All of the data must be written out verbatim, with pictures excluded.

::: Stored data

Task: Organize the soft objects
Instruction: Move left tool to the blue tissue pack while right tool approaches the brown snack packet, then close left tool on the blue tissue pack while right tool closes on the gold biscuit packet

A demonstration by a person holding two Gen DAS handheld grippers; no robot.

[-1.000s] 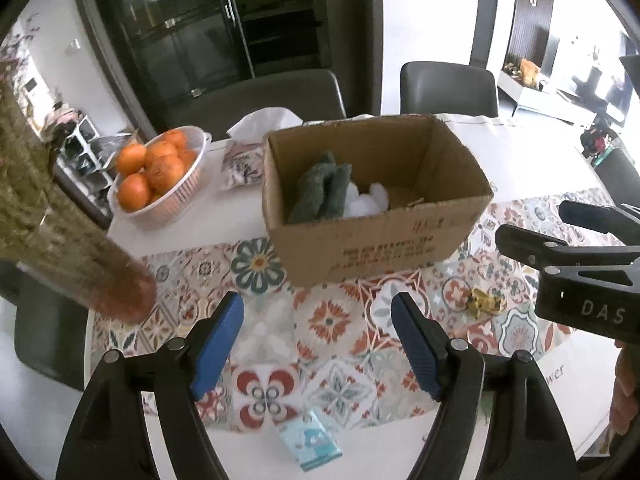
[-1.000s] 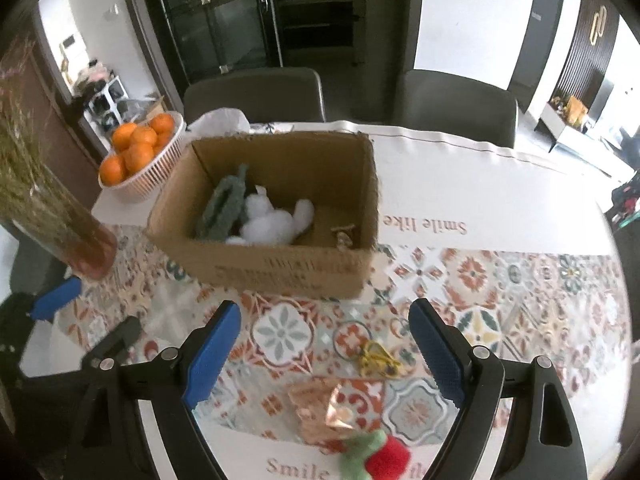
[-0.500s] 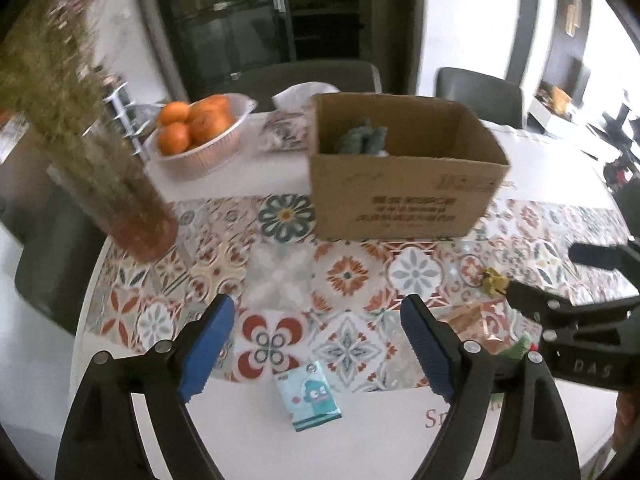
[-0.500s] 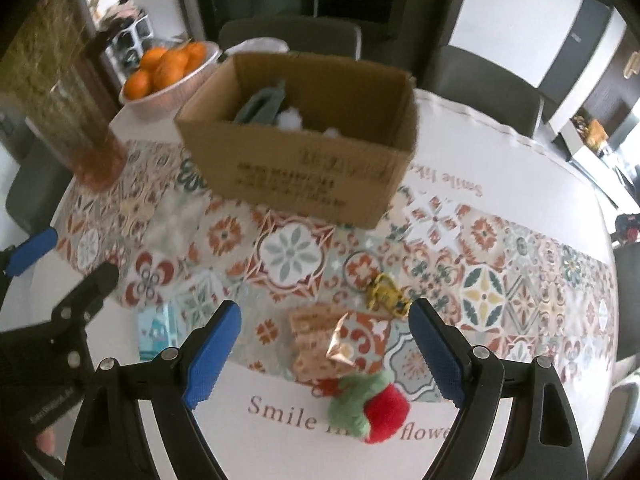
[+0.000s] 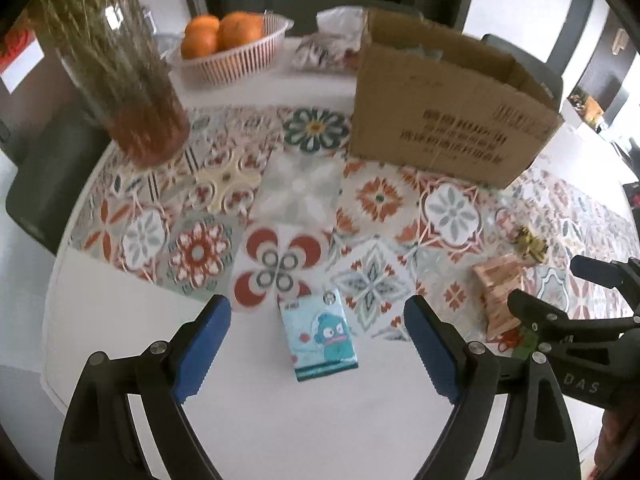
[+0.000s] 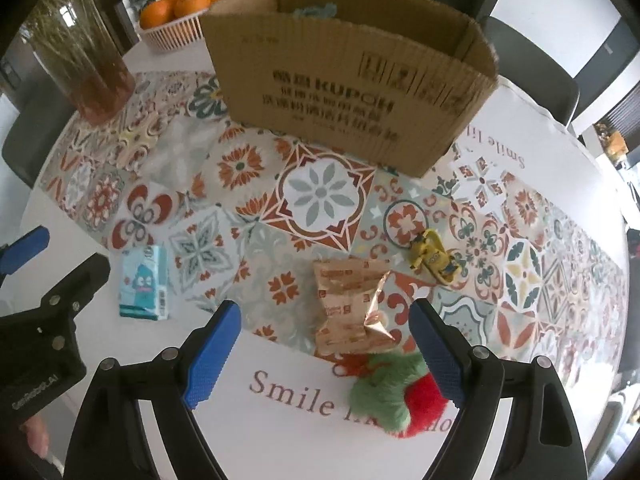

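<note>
A red and green plush strawberry (image 6: pixel 394 406) lies on the table's near edge, touching my right gripper's right finger (image 6: pixel 438 354). My right gripper (image 6: pixel 326 354) is open and empty, low over the table. A crumpled snack packet (image 6: pixel 348 306) lies between its fingers. The cardboard box (image 6: pixel 352 92) stands behind; a green soft thing shows at its far rim. My left gripper (image 5: pixel 318 350) is open and empty, straddling a light-blue tissue pack (image 5: pixel 318 334). The box also shows in the left wrist view (image 5: pixel 452 114).
A glass vase of dried stems (image 5: pixel 124 80) stands at the left. A white basket of oranges (image 5: pixel 232 52) is behind it. A small yellow toy (image 6: pixel 432 258) lies right of the packet. Chairs ring the round table (image 5: pixel 240 412).
Both grippers have pulled back from the box and dropped low toward the table's near edge. The tissue pack and the plush strawberry now lie close to the fingers.
</note>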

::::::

— Written answer —
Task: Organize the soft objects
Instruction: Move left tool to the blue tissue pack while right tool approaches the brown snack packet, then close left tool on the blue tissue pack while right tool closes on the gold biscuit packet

A demonstration by a person holding two Gen DAS handheld grippers; no robot.

[-1.000s] 
[-1.000s] 
[-0.500s] 
[-0.500s] 
[+0.000s] 
[+0.000s] 

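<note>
A red and green plush strawberry (image 6: pixel 394 406) lies on the table's near edge, touching my right gripper's right finger (image 6: pixel 438 354). My right gripper (image 6: pixel 326 354) is open and empty, low over the table. A crumpled snack packet (image 6: pixel 348 306) lies between its fingers. The cardboard box (image 6: pixel 352 92) stands behind; a green soft thing shows at its far rim. My left gripper (image 5: pixel 318 350) is open and empty, straddling a light-blue tissue pack (image 5: pixel 318 334). The box also shows in the left wrist view (image 5: pixel 452 114).
A glass vase of dried stems (image 5: pixel 124 80) stands at the left. A white basket of oranges (image 5: pixel 232 52) is behind it. A small yellow toy (image 6: pixel 432 258) lies right of the packet. Chairs ring the round table (image 5: pixel 240 412).
Both grippers have pulled back from the box and dropped low toward the table's near edge. The tissue pack and the plush strawberry now lie close to the fingers.
</note>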

This exercise is complete.